Task statement: Because the images are not wanted, restate every line below word for word without them.

Supplied information:
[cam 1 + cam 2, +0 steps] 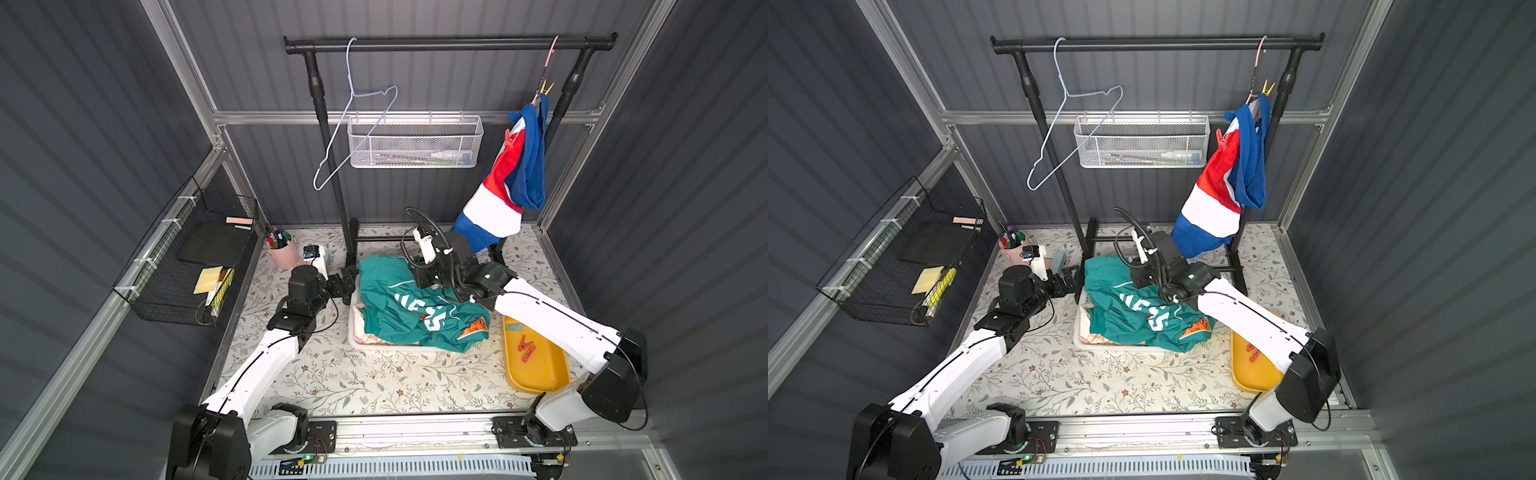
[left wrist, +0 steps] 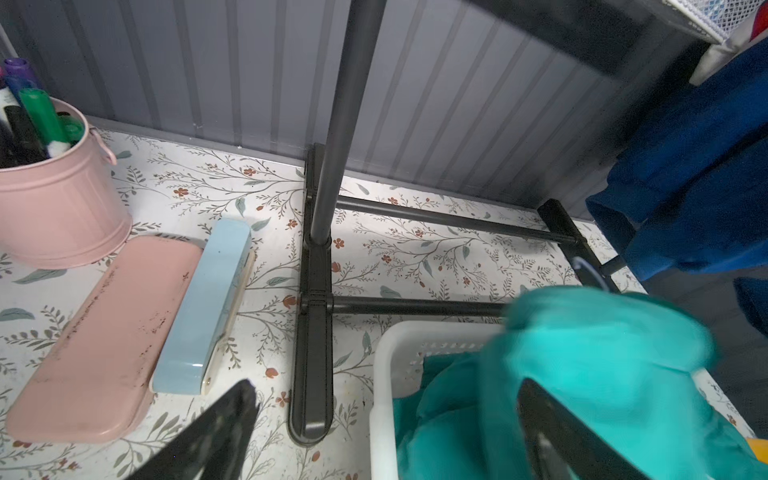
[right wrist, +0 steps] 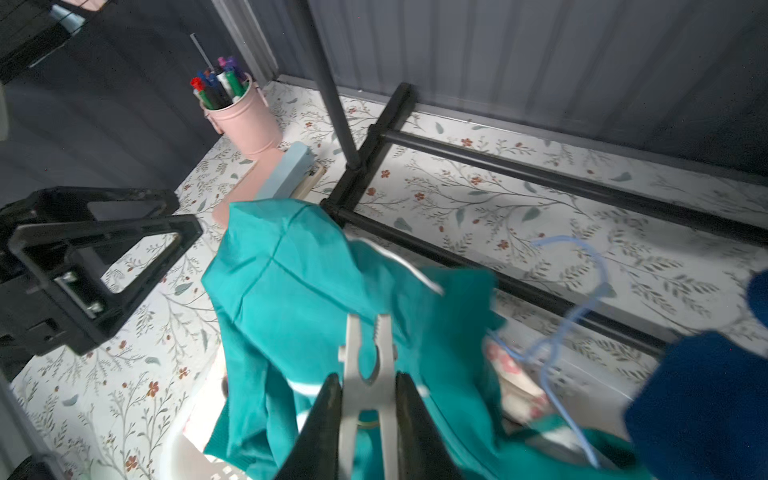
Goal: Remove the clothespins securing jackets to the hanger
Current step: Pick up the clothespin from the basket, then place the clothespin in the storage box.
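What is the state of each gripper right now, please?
Left gripper: open, holding nothing.
Right gripper: shut on a grey clothespin.

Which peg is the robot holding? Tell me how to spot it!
Start at the white plastic basket in the middle of the flowery table, heaped with a teal jacket. Over that jacket the right claw pinches a pale grey plastic clothespin; the loose pegs in the yellow plastic tray are red.
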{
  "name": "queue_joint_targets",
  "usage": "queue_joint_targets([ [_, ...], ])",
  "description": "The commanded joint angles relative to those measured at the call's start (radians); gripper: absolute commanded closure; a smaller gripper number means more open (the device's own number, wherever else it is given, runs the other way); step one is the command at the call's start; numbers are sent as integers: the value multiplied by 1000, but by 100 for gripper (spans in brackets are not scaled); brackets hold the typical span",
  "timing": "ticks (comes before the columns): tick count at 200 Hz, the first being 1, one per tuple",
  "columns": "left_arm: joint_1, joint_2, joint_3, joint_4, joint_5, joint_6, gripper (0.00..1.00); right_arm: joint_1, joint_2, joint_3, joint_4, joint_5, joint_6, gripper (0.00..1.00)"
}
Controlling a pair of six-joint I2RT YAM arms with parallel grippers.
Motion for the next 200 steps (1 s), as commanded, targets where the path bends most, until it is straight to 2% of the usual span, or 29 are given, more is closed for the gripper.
queue_joint_targets([
  [1, 2, 21, 30, 12, 31, 51, 1, -5, -26, -65, -10, 6, 54, 76],
  [26, 2, 36, 31, 26, 51, 60, 1, -3, -34, -143, 39, -86, 95, 76],
  [56, 2, 32, 28, 27, 63, 64, 1, -4, -43, -156, -57, -57, 168, 78],
  [85, -4, 43, 35, 29, 88, 76, 1, -24, -162, -245, -93, 35, 200, 75],
  [123, -39, 51, 57, 26, 104, 109, 1, -92, -452, -441, -221, 216, 335, 75],
  [149, -63, 62, 55, 40, 117, 117, 1, -199, -654, -608, -299, 317, 477, 75],
  [165, -73, 60, 58, 43, 128, 121, 1, -296, -760, -719, -294, 311, 547, 74],
  [200, -78, 29, 56, 40, 125, 125, 1, -512, -798, -864, -263, 242, 658, 74],
])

Output below:
[cam 1 + cam 2, +0 steps] 
[left wrist, +0 steps] 
[right wrist, +0 steps] 
Goal: Remove the clothespins securing jackets to the hanger
Current step: Pick up the clothespin from the basket, then place the clothespin in the storage box.
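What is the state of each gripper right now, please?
Left gripper: open, holding nothing.
Right gripper: shut on a grey clothespin.

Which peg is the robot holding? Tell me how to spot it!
Start at the white plastic basket in the middle of the flowery table, heaped with a teal jacket. Over that jacket the right claw pinches a pale grey plastic clothespin; the loose pegs in the yellow plastic tray are red.
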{
  "name": "queue_joint_targets",
  "usage": "queue_joint_targets([ [_, ...], ])",
  "description": "The commanded joint angles relative to those measured at the call's start (radians); gripper: absolute commanded closure; a smaller gripper number means more open (the device's own number, wherever else it is given, runs the other way); step one is the command at the call's start; numbers are sent as integers: the value multiplied by 1000, but by 100 for gripper (spans in brackets are not scaled); brackets hold the typical span",
  "timing": "ticks (comes before the columns): tick count at 200 Hz, the first being 1, one per tuple",
  "columns": "left_arm: joint_1, joint_2, joint_3, joint_4, joint_5, joint_6, gripper (0.00..1.00); right_arm: joint_1, joint_2, joint_3, joint_4, joint_5, joint_6, gripper (0.00..1.00)"
}
Controlling a pair of six-joint I2RT YAM arms with parallel grippers.
Motion for the next 200 steps (1 s), as commanded, targets where the path bends most, until it is straight to 2% of the usual span, or 29 are given, more is closed for the gripper.
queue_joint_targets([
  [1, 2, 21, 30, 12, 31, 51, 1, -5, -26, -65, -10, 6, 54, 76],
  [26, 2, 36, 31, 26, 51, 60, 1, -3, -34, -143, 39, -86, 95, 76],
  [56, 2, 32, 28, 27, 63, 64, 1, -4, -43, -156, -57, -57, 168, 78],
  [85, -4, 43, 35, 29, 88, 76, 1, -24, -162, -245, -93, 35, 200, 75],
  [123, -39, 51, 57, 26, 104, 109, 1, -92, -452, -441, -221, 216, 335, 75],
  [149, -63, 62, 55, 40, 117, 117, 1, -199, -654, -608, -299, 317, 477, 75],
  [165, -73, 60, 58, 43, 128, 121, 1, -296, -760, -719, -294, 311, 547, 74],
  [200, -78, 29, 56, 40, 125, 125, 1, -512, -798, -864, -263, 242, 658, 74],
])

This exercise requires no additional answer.